Problem to solve | Transcribe the whole listing below without changing a word, but leave out every image.

Given material |
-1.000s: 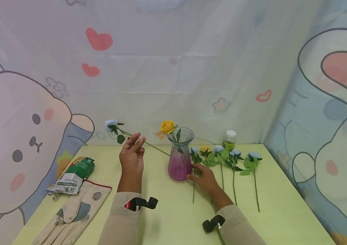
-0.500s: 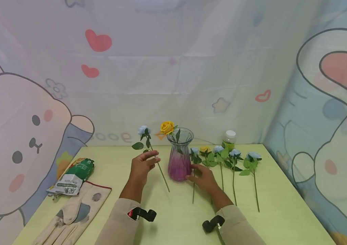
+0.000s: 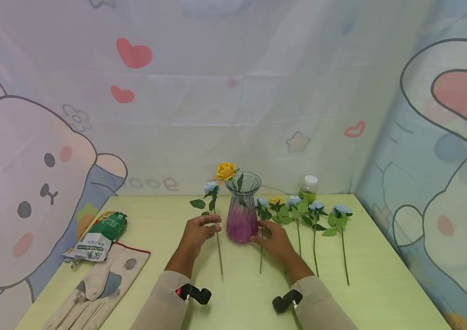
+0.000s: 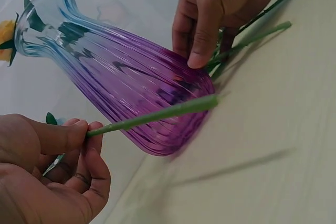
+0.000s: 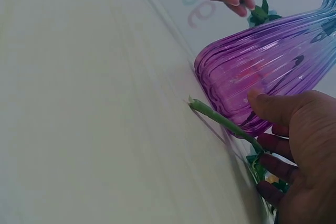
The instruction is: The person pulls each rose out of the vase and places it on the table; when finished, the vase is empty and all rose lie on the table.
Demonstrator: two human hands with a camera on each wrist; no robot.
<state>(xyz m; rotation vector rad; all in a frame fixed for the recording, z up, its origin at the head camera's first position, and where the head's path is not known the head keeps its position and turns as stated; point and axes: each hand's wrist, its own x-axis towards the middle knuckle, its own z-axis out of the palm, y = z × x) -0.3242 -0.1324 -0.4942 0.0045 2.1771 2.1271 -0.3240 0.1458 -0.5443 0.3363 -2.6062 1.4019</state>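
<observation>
My left hand (image 3: 200, 230) pinches the green stem of a blue artificial rose (image 3: 211, 187) between thumb and fingers, left of the vase. The rose stands nearly upright, bloom up, and its cut stem end points down above the table. A ribbed glass vase (image 3: 241, 224), clear blue at the flared top and purple below, stands mid-table. My right hand (image 3: 276, 239) holds the vase low on its right side; the thumb (image 5: 270, 107) lies against the glass. One yellow rose (image 3: 226, 171) stands in the vase, leaning left over the rim.
Several blue roses (image 3: 342, 209) and a yellow rose (image 3: 276, 201) lie in a row right of the vase, stems toward me. Behind them stands a white-capped bottle (image 3: 310, 184). At left are a green-and-white packet (image 3: 102, 236) and a work glove (image 3: 113, 279).
My left hand has come right and down, swinging the blue rose from a slant at far left to nearly upright beside the vase. The right hand and vase have stayed in place.
</observation>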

Response |
-1.000s: 
-0.500s: 
+0.000s: 
+0.000s: 
+0.000s: 
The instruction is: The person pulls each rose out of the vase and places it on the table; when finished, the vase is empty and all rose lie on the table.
Demonstrator: two human hands with a camera on each wrist; no robot.
<state>(xyz m; rotation vector rad; all in a frame fixed for the recording, z up, its origin at the head camera's first position, and where the head's path is not known the head keeps its position and turns as stated; point and axes: each hand's wrist, its own x-axis towards the middle knuckle, its own z-axis out of the palm, y = z × x) -0.3242 -0.1324 -0.4942 0.0045 2.1771 2.1271 -0.3240 0.1458 -0.5443 0.3363 -2.6062 1.4019</state>
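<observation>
My left hand (image 3: 200, 230) pinches the green stem of a blue artificial rose (image 3: 211, 187) between thumb and fingers, left of the vase. The rose stands nearly upright, bloom up, and its cut stem end points down above the table. A ribbed glass vase (image 3: 241, 224), clear blue at the flared top and purple below, stands mid-table. My right hand (image 3: 276, 239) holds the vase low on its right side; the thumb (image 5: 270, 107) lies against the glass. One yellow rose (image 3: 226, 171) stands in the vase, leaning left over the rim.
Several blue roses (image 3: 342, 209) and a yellow rose (image 3: 276, 201) lie in a row right of the vase, stems toward me. Behind them stands a white-capped bottle (image 3: 310, 184). At left are a green-and-white packet (image 3: 102, 236) and a work glove (image 3: 113, 279).
My left hand has come right and down, swinging the blue rose from a slant at far left to nearly upright beside the vase. The right hand and vase have stayed in place.
</observation>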

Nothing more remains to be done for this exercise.